[DATASET Boundary: Start]
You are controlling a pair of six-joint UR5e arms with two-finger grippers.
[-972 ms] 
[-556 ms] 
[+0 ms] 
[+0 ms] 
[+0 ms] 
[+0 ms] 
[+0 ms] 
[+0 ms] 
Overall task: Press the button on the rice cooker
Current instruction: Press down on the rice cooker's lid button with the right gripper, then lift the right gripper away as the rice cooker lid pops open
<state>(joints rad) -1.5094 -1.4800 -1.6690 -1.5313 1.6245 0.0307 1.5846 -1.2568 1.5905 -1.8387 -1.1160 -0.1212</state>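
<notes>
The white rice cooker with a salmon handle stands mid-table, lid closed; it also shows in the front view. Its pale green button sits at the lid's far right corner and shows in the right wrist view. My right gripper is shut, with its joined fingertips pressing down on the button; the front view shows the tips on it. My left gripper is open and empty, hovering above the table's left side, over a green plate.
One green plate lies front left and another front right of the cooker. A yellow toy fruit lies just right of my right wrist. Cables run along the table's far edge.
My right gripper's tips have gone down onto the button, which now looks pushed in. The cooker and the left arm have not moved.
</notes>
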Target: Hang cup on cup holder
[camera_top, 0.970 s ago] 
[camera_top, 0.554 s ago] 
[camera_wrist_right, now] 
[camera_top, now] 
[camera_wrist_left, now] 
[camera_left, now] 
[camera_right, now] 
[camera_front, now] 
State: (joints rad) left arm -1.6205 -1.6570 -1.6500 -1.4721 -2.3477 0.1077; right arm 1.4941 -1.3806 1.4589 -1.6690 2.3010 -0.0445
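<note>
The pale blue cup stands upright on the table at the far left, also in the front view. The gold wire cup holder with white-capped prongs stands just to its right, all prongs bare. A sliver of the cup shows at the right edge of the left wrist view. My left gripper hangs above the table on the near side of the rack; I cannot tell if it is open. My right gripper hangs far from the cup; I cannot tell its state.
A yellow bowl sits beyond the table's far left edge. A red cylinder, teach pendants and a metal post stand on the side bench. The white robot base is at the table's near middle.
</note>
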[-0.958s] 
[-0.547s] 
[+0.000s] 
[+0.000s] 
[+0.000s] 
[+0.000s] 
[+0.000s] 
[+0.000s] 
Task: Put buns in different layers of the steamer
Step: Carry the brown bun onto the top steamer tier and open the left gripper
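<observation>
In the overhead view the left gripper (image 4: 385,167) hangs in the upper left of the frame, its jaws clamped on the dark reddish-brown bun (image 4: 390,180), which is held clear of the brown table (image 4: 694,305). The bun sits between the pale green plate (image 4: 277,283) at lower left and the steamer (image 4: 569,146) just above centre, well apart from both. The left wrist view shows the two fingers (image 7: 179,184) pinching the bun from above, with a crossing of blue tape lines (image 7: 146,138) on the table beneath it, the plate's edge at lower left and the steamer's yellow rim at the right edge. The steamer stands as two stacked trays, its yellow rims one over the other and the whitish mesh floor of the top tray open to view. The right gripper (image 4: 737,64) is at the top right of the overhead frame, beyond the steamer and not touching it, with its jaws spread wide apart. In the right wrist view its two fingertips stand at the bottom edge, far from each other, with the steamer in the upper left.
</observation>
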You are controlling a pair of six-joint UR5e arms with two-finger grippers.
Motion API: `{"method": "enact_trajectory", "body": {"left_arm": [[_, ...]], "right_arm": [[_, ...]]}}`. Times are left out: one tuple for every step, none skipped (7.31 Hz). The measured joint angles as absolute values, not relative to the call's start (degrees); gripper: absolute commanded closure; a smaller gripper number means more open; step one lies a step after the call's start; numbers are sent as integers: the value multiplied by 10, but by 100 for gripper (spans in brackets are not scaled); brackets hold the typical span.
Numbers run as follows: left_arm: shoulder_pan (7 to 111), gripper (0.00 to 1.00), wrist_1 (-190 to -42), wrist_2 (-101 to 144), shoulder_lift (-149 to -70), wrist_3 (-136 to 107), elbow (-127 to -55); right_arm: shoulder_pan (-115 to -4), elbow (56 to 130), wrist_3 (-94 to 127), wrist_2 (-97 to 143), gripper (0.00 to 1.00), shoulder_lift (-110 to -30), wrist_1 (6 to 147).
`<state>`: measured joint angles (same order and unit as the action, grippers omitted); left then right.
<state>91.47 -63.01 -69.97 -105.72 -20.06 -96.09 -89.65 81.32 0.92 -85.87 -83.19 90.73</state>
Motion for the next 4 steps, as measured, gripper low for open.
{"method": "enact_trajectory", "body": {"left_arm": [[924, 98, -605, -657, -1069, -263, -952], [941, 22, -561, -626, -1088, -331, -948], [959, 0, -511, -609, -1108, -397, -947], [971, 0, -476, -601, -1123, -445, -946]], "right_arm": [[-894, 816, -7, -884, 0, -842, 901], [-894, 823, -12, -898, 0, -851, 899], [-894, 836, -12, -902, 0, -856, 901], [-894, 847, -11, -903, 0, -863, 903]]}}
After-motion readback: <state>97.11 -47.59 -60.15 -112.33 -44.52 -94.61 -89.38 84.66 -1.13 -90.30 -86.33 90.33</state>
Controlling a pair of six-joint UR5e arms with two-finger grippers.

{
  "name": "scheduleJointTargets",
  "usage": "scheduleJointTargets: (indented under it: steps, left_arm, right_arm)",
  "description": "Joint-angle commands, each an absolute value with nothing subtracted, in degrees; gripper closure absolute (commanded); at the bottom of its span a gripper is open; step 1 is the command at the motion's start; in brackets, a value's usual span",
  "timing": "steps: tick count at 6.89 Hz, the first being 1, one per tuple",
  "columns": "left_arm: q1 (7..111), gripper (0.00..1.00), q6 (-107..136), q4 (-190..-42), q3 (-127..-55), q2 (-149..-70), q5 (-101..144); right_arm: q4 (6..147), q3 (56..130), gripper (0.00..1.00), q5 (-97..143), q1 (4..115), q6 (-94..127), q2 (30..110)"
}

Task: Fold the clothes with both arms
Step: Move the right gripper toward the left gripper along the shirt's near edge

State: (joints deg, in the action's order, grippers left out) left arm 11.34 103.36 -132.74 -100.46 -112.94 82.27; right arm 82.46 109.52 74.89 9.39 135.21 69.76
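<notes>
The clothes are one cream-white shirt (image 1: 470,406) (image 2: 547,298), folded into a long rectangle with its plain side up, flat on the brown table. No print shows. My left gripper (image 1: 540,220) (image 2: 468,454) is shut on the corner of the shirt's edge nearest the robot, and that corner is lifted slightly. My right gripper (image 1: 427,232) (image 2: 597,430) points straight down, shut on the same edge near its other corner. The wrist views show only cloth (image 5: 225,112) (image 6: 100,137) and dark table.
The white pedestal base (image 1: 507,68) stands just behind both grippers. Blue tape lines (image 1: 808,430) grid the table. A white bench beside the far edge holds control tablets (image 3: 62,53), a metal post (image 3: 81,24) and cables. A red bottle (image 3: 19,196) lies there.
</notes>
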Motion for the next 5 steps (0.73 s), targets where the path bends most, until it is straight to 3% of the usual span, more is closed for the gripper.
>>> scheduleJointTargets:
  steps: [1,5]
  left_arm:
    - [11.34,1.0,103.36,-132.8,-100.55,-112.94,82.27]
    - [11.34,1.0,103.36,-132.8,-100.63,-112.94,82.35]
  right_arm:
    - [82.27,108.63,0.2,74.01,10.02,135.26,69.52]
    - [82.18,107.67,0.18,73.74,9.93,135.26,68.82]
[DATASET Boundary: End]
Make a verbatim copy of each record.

You are controlling a pair of six-joint UR5e arms with two-finger grippers.
[-972 ms] 
[-556 ms] 
[+0 ms] 
[+0 ms] 
[+0 ms] 
[+0 ms] 
[+0 ms] 
[+0 ms] 
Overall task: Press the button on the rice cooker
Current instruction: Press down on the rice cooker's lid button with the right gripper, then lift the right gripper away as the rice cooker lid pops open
<state>(joints rad) -1.5094 -1.4800 -1.6690 -1.5313 1.6245 0.0307 1.5846 -1.2568 1.5905 -1.8387 -1.1160 -0.1212</state>
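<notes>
The white rice cooker with a salmon handle stands mid-table, lid closed; it also shows in the front view. Its pale green button sits at the lid's far right corner and shows in the right wrist view. My right gripper is shut, with its joined fingertips pressing down on the button; the front view shows the tips on it. My left gripper is open and empty, hovering above the table's left side, over a green plate.
One green plate lies front left and another front right of the cooker. A yellow toy fruit lies just right of my right wrist. Cables run along the table's far edge.
My right gripper's tips have gone down onto the button, which now looks pushed in. The cooker and the left arm have not moved.
</notes>
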Target: Hang cup on cup holder
[camera_top, 0.970 s ago] 
[camera_top, 0.554 s ago] 
[camera_wrist_right, now] 
[camera_top, now] 
[camera_wrist_left, now] 
[camera_left, now] 
[camera_right, now] 
[camera_front, now] 
State: (joints rad) left arm -1.6205 -1.6570 -1.6500 -1.4721 -2.3477 0.1077; right arm 1.4941 -1.3806 1.4589 -1.6690 2.3010 -0.0445
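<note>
The pale blue cup stands upright on the table at the far left, also in the front view. The gold wire cup holder with white-capped prongs stands just to its right, all prongs bare. A sliver of the cup shows at the right edge of the left wrist view. My left gripper hangs above the table on the near side of the rack; I cannot tell if it is open. My right gripper hangs far from the cup; I cannot tell its state.
A yellow bowl sits beyond the table's far left edge. A red cylinder, teach pendants and a metal post stand on the side bench. The white robot base is at the table's near middle.
</note>
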[-0.958s] 
[-0.547s] 
[+0.000s] 
[+0.000s] 
[+0.000s] 
[+0.000s] 
[+0.000s] 
[+0.000s] 
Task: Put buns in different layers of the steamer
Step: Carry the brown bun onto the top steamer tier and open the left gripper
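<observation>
In the overhead view the left gripper (image 4: 385,167) hangs in the upper left of the frame, its jaws clamped on the dark reddish-brown bun (image 4: 390,180), which is held clear of the brown table (image 4: 694,305). The bun sits between the pale green plate (image 4: 277,283) at lower left and the steamer (image 4: 569,146) just above centre, well apart from both. The left wrist view shows the two fingers (image 7: 179,184) pinching the bun from above, with a crossing of blue tape lines (image 7: 146,138) on the table beneath it, the plate's edge at lower left and the steamer's yellow rim at the right edge. The steamer stands as two stacked trays, its yellow rims one over the other and the whitish mesh floor of the top tray open to view. The right gripper (image 4: 737,64) is at the top right of the overhead frame, beyond the steamer and not touching it, with its jaws spread wide apart. In the right wrist view its two fingertips stand at the bottom edge, far from each other, with the steamer in the upper left.
</observation>
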You are controlling a pair of six-joint UR5e arms with two-finger grippers.
Motion API: `{"method": "enact_trajectory", "body": {"left_arm": [[_, ...]], "right_arm": [[_, ...]]}}`. Times are left out: one tuple for every step, none skipped (7.31 Hz). The measured joint angles as absolute values, not relative to the call's start (degrees); gripper: absolute commanded closure; a smaller gripper number means more open; step one lies a step after the call's start; numbers are sent as integers: the value multiplied by 10, but by 100 for gripper (spans in brackets are not scaled); brackets hold the typical span.
Numbers run as follows: left_arm: shoulder_pan (7 to 111), gripper (0.00 to 1.00), wrist_1 (-190 to -42), wrist_2 (-101 to 144), shoulder_lift (-149 to -70), wrist_3 (-136 to 107), elbow (-127 to -55); right_arm: shoulder_pan (-115 to -4), elbow (56 to 130), wrist_3 (-94 to 127), wrist_2 (-97 to 143), gripper (0.00 to 1.00), shoulder_lift (-110 to -30), wrist_1 (6 to 147).
`<state>`: measured joint angles (same order and unit as the action, grippers omitted); left then right.
<state>91.47 -63.01 -69.97 -105.72 -20.06 -96.09 -89.65 81.32 0.92 -85.87 -83.19 90.73</state>
Motion for the next 4 steps, as measured, gripper low for open.
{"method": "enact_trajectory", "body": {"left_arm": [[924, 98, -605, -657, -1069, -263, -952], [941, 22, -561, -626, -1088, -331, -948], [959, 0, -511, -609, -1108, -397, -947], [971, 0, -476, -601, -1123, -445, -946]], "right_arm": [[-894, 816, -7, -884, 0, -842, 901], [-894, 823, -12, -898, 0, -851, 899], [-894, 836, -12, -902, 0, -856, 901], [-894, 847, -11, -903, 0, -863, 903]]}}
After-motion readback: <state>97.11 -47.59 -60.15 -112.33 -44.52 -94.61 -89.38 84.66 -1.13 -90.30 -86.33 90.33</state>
Controlling a pair of six-joint UR5e arms with two-finger grippers.

{
  "name": "scheduleJointTargets",
  "usage": "scheduleJointTargets: (indented under it: steps, left_arm, right_arm)",
  "description": "Joint-angle commands, each an absolute value with nothing subtracted, in degrees; gripper closure absolute (commanded); at the bottom of its span a gripper is open; step 1 is the command at the motion's start; in brackets, a value's usual span",
  "timing": "steps: tick count at 6.89 Hz, the first being 1, one per tuple",
  "columns": "left_arm: q1 (7..111), gripper (0.00..1.00), q6 (-107..136), q4 (-190..-42), q3 (-127..-55), q2 (-149..-70), q5 (-101..144); right_arm: q4 (6..147), q3 (56..130), gripper (0.00..1.00), q5 (-97..143), q1 (4..115), q6 (-94..127), q2 (30..110)"
}

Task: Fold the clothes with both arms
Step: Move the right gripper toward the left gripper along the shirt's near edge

State: (joints deg, in the action's order, grippers left out) left arm 11.34 103.36 -132.74 -100.46 -112.94 82.27; right arm 82.46 109.52 74.89 9.39 135.21 69.76
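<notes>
The clothes are one cream-white shirt (image 1: 470,406) (image 2: 547,298), folded into a long rectangle with its plain side up, flat on the brown table. No print shows. My left gripper (image 1: 540,220) (image 2: 468,454) is shut on the corner of the shirt's edge nearest the robot, and that corner is lifted slightly. My right gripper (image 1: 427,232) (image 2: 597,430) points straight down, shut on the same edge near its other corner. The wrist views show only cloth (image 5: 225,112) (image 6: 100,137) and dark table.
The white pedestal base (image 1: 507,68) stands just behind both grippers. Blue tape lines (image 1: 808,430) grid the table. A white bench beside the far edge holds control tablets (image 3: 62,53), a metal post (image 3: 81,24) and cables. A red bottle (image 3: 19,196) lies there.
</notes>
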Motion for the next 5 steps (0.73 s), targets where the path bends most, until it is straight to 3% of the usual span, more is closed for the gripper.
>>> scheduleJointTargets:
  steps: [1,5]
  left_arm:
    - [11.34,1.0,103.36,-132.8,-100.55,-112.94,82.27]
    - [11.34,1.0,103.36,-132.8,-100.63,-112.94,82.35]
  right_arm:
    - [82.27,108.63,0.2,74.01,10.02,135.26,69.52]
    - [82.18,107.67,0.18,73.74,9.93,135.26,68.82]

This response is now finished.